JCU Australia logo

Subject Search

CP1407 - Introductory Machine Learning and Data Science

[Offered in even-numbered years in JCU Brisbane. ]

Credit points: 3
Year: 2022
Student Contribution Band: Band 2
Administered by: College of Science and Engineering

Data Science is the study of the generalizable extraction of knowledge from data. Being a data scientist requires an integrated skill set spanning mathematics, statistics, machine learning, databases and other branches of computer science along with a good understanding of the craft of problem formulation to engineer effective solutions. This subject will introduce students to this rapidly growing field and equip them with some of its basic principles and tools as well as its general mindset. Students will learn concepts, techniques and tools they need to deal with various facets of data science practice, including data collection and integration, exploratory data analysis, utilising various machine learning algorithms for predictive modeling and descriptive modeling, data product creation and evaluation

Learning Outcomes

  • Describe what data science is and the skill sets needed to be a data scientist;
  • Describe the data science process and how its components interact;
  • Explain in basic terms what Machine Learning means and the significance of Machine Learning in data science;
  • Identify differences in various machine learning algorithms, principles and application purposes of each algorithm;
  • Apply basic tools to carry out data analysis using exemplar machine learning algorithms.

Subject Assessment

  • Written > Examination (centrally administered) - (40%) - Individual
  • Assignment - (40%) - Individual
  • Performance/Practice/Product > Practical assessment/practical skills demonstration - (20%) - Individual.

Availabilities

Cairns, Trimester 2, Internal
Census Date 23-Jun-2022
Coordinator: Dr Iti Chaturvedi
Workload expectations:

The student workload for this 3 credit point subject is approximately 130 hours.

  • 50 hours - Combined Lectures; Practicals; Lecturer directed activities
  • assessment and self-directed study

JCU Brisbane, Trimester 1, Internal
Census Date 10-Mar-2022
Workload expectations:

The student workload for this 3 credit point subject is approximately 130 hours.

  • 50 hours - Combined Lectures; Practicals; Lecturer directed activities
  • assessment and self-directed study

JCU Brisbane, Trimester 3, Internal
Census Date 06-Oct-2022
Workload expectations:

The student workload for this 3 credit point subject is approximately 130 hours.

  • 50 hours - Combined Lectures; Practicals; Lecturer directed activities
  • assessment and self-directed study

JCU Brisbane, Trimester 2, Internal
Census Date 23-Jun-2022
Workload expectations:

The student workload for this 3 credit point subject is approximately 130 hours.

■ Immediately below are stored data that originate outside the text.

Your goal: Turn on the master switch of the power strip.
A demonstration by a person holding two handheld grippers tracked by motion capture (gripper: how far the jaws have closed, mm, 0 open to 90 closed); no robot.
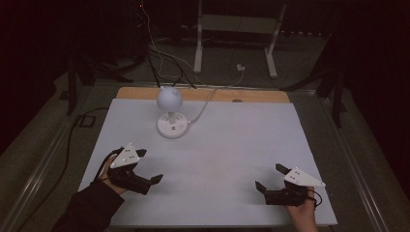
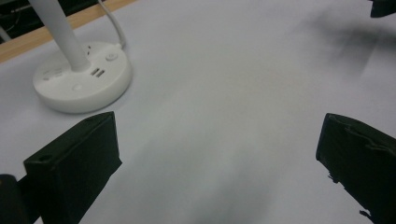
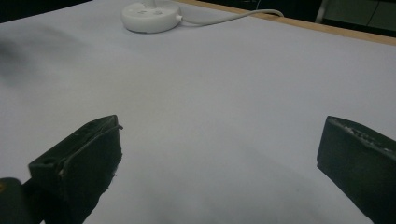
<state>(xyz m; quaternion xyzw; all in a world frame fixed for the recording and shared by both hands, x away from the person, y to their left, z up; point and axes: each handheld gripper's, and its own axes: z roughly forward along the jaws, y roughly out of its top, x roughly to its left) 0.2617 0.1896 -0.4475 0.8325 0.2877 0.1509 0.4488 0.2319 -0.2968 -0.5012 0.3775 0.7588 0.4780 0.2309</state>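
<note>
Barely begun, by the look of it: left gripper (image 1: 149, 166) and right gripper (image 1: 270, 177) both spread wide and holding nothing, low over the near table (image 1: 232, 159), well apart from the white desk lamp (image 1: 170, 112) (standing untouched near the far edge).

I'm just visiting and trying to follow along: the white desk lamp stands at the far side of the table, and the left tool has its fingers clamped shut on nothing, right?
Not quite. The white desk lamp does stand at the far side of the table, but the left gripper is open: the left gripper view shows its fingers spread wide apart over bare table, holding nothing.
</note>
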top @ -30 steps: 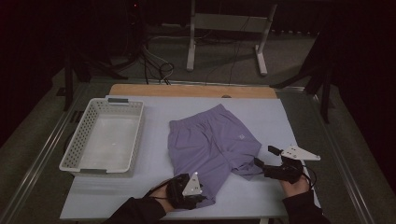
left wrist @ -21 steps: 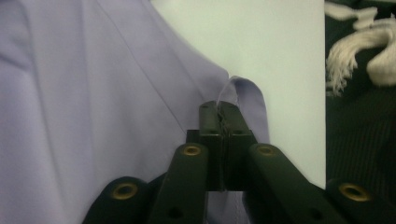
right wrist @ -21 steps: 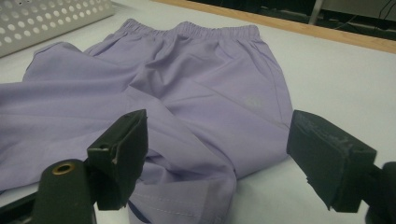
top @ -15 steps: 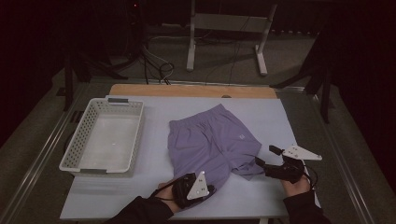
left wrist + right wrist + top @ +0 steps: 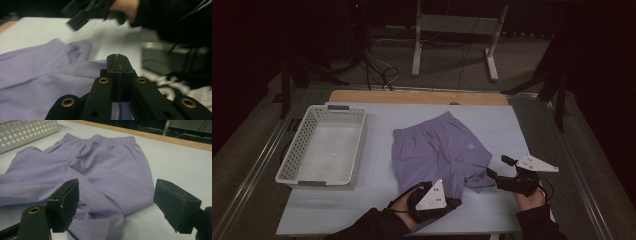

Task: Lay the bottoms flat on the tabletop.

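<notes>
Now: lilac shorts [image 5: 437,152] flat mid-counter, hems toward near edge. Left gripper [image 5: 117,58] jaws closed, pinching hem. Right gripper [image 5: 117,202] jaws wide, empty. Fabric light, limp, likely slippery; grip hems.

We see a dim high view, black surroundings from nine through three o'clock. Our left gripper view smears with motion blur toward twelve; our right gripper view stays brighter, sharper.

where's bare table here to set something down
Bare table runs between the white basket and the purple shorts, and behind the shorts to the wooden edge. The near edge is crowded by the left hand-held gripper and right hand-held gripper.
</notes>
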### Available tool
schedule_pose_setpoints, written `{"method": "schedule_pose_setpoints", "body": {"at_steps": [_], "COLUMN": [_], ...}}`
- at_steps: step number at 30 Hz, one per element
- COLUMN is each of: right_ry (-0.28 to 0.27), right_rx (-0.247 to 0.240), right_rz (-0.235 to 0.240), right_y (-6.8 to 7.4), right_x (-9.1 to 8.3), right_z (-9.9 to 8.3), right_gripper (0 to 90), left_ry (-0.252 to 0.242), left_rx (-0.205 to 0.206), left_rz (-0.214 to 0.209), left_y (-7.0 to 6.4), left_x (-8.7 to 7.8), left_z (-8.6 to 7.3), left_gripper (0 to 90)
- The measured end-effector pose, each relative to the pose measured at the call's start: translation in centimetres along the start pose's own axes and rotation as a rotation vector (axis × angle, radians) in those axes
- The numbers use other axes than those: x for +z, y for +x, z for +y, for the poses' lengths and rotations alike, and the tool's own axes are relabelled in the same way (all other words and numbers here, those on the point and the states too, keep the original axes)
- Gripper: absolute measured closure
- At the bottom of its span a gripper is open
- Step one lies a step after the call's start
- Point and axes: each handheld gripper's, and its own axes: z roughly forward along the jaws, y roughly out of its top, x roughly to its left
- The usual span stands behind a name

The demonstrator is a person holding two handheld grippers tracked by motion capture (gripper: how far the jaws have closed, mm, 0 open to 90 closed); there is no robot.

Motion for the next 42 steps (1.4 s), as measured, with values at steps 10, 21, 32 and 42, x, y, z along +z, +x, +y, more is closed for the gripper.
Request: {"method": "schedule_pose_setpoints", "body": {"at_steps": [10, 21, 32, 42], "right_ry": [-0.006, -0.009, 0.003, -0.001], "right_rx": [0.002, 0.004, -0.001, -0.001], "right_rz": [0.002, -0.006, 0.003, 0.022], "right_y": [-0.1, -0.1, 0.2, 0.3], "right_x": [-0.1, -0.3, 0.2, 0.3], "right_z": [0.0, 0.0, 0.0, -0.1], "right_gripper": [20.6, 20.6, 20.6, 20.6], "left_ry": [0.0, 0.12, 0.091, 0.101], "left_rx": [0.02, -0.098, -0.291, -0.458], "left_rz": [-0.069, 0.047, 0.487, 0.745], "left_y": [-0.7, 2.5, 8.4, 15.6], "left_x": [2.2, -1.9, -5.3, -3.6], "left_z": [0.9, -4.1, -7.3, -8.2], "left_gripper": [64.1, 53.1, 48.8, 49.1]}}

  • 50 hours - Combined Lectures; Practicals; Lecturer directed activities
  • assessment and self-directed study

JCU Singapore, Study Period 52, Internal
Census Date 04-Aug-2022
Workload expectations:

The student workload for this 3 credit point subject is approximately 130 hours.

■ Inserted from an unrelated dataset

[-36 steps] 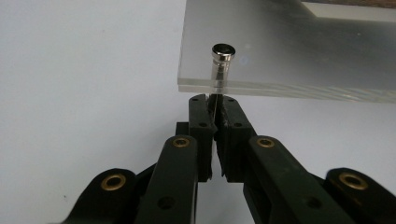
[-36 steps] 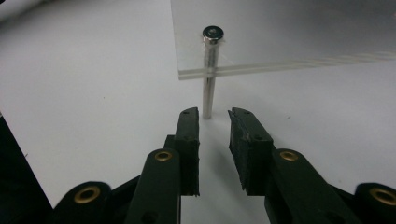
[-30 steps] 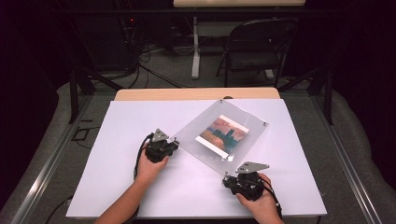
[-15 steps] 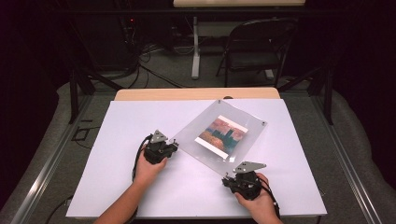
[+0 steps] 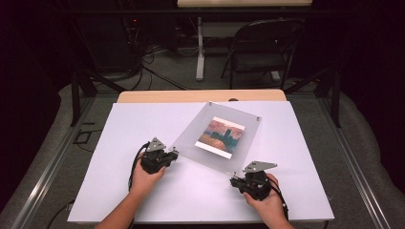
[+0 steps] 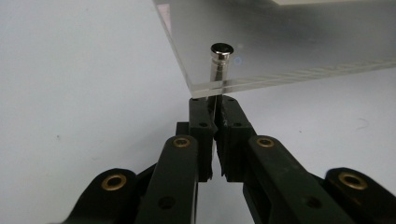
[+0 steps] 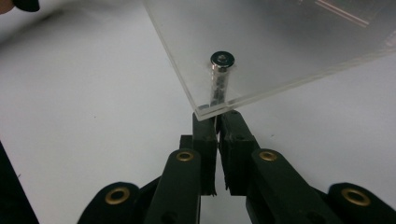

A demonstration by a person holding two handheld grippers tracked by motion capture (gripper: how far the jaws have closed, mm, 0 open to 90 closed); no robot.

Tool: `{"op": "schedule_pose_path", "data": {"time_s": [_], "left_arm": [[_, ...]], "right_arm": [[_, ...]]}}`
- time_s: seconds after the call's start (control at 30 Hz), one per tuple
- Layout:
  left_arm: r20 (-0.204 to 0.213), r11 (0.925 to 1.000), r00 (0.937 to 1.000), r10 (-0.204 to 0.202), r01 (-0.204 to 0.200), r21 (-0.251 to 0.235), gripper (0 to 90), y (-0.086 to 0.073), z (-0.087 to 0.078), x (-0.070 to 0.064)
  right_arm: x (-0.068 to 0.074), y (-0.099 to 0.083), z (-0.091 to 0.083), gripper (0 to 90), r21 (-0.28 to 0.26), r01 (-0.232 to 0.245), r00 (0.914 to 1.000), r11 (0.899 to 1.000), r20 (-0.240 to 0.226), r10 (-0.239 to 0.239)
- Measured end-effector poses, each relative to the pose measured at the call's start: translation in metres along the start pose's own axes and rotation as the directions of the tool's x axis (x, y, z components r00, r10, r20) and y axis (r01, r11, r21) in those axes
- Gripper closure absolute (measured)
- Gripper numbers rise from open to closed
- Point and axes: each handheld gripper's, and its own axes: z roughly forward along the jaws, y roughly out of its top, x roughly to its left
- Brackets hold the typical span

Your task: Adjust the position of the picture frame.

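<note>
Stiff, slippery acrylic frame point(image 5: 217, 136); left gripper point(image 6: 212, 105) and right gripper point(image 7: 215, 122) seemingly pinch its corner posts, jaws nearly together

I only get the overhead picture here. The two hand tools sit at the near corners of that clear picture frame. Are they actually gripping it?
Observer: The left gripper has its jaws nearly closed right at the corner of the clear frame, under the plate's edge.
Visitor: And the other one?
Observer: The right gripper sits likewise, jaws almost together below its corner.
Visitor: What's at those corners?
Observer: A metal post passes through the plate; another post stands at the right corner.
</note>
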Motion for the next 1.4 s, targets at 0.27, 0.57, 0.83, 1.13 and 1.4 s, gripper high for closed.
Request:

  • 50 hours - Combined Lectures; Practicals; Lecturer directed activities
  • assessment and self-directed study

Townsville, Trimester 2, Internal
Census Date 23-Jun-2022
Coord/Lect: Dr Iti Chaturvedi.
Workload expectations:

The student workload for this 3 credit point subject is approximately 130 hours.

  • 50 hours - Combined Lectures; Practicals; Lecturer directed activities
  • assessment and self-directed study

Trimester 2, External
Census Date 23-Jun-2022
Coord/Lect: Dr Iti Chaturvedi.
Workload expectations:

The student workload for this 3 credit point subject is approximately 130 hours.

  • 50 hours - Combined Lectures; Practicals; Lecturer directed activities
  • assessment and self-directed study

Note: Minor variations might occur due to the continuous Subject quality improvement process, and in case of minor variation(s) in assessment details, the Subject Outline represents the latest official information.